The Kennedy assassination was a disturbing, tragic episode in a long line of similar calamities throughout the life of the American republic.  It is unique because it is the only killing of a commander-in-chief to be reported on live television and, thanks to a bystander named Abraham Zapruder, to be captured on film.  And, of course, the only such event remembered by people still alive today.

That’s what it was, and that’s all that it was.  Let’s not get carried away.

It is silly and historically ignorant to suggest the murder of the 35th president was somehow the moment everything changed—the biting of the apple that instigated the banishment from Eden and the moral soiling of all mankind.  As if the entire history of the world had been rainbows and gumdrops until a leader with great hair and a charming family found himself on the wrong end of a Carcano bolt-action rifle.

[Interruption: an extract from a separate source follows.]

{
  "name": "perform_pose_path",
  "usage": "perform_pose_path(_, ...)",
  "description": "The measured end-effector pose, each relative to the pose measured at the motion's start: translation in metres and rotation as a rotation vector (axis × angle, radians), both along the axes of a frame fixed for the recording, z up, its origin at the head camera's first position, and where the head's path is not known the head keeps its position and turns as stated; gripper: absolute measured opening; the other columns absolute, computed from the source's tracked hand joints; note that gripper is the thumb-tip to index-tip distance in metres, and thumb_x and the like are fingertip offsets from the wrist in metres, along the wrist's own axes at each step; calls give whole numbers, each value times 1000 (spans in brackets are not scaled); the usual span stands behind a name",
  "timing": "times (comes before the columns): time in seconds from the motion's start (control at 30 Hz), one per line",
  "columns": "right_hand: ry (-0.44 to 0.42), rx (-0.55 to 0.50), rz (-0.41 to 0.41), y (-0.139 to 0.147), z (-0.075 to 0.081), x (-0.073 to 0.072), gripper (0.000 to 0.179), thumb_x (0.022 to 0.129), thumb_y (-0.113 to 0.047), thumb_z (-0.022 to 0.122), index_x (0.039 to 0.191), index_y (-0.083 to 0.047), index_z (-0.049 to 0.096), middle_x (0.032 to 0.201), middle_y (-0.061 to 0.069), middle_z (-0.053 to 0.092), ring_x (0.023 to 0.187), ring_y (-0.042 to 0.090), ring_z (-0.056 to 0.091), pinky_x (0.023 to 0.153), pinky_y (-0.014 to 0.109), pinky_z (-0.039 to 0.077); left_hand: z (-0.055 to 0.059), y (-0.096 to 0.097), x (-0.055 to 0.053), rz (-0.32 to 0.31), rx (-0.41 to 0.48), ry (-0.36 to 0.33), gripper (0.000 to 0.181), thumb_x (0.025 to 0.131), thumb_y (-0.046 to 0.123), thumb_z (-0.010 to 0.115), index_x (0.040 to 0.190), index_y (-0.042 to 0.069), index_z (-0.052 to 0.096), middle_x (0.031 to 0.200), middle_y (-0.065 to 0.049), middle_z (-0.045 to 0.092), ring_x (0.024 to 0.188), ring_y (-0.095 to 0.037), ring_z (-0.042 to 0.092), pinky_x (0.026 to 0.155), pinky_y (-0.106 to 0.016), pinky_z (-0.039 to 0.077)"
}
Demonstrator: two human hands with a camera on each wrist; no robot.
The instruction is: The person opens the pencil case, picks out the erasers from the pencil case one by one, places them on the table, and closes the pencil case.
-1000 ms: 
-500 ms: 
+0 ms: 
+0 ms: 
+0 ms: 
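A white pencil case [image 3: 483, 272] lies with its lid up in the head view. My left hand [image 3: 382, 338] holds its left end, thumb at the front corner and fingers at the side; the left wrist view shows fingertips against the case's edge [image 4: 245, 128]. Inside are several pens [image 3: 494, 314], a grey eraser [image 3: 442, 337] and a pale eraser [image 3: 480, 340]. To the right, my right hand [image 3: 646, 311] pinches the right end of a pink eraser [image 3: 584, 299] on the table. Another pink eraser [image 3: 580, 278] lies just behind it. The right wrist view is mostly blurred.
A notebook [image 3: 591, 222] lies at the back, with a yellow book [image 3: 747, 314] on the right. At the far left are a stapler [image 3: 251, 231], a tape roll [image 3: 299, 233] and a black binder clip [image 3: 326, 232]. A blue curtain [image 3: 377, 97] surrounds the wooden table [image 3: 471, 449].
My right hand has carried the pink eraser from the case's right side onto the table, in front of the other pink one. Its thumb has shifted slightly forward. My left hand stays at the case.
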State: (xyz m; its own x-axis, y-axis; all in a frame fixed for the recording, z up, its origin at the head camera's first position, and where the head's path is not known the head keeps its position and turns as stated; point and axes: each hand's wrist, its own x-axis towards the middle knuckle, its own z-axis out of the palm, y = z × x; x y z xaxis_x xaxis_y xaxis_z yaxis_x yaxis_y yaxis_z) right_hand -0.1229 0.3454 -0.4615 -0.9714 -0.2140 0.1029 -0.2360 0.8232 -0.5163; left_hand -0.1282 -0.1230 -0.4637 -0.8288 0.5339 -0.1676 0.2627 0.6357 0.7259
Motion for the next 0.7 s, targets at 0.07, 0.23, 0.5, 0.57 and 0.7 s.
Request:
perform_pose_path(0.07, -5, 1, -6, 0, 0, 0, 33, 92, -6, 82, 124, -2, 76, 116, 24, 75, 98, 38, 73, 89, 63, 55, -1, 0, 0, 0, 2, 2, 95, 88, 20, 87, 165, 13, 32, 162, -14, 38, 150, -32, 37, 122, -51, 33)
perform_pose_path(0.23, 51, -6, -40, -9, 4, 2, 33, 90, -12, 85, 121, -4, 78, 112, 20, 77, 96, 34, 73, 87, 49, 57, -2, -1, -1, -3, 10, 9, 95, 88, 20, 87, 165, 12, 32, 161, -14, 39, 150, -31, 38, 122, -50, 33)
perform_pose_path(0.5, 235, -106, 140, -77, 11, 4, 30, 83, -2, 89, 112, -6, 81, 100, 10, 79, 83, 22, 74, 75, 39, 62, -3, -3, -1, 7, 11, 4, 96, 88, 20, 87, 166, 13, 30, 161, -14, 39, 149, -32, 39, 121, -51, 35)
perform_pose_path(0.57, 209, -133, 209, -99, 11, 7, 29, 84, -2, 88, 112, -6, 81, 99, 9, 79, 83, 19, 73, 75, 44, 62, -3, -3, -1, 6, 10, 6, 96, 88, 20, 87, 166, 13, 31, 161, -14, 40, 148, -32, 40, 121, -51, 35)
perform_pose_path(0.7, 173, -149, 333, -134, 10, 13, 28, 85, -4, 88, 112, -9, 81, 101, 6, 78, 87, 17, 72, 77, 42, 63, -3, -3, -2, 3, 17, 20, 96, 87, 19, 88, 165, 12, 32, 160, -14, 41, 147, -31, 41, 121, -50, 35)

In the fall of 1963, were we really that naïve?  Were we really that dumb?  Are we so solipsistic that we can only comprehend the significance of events that we, ourselves, were around to see?  Do we truly think that the world stops spinning the moment we close our eyes?

We Americans are renowned the world over for our short-term memories regarding even the most basic facts of history.  Must we reinforce this view by tacitly demonstrating that it’s true?

Is there nothing more noble that we can do for our country?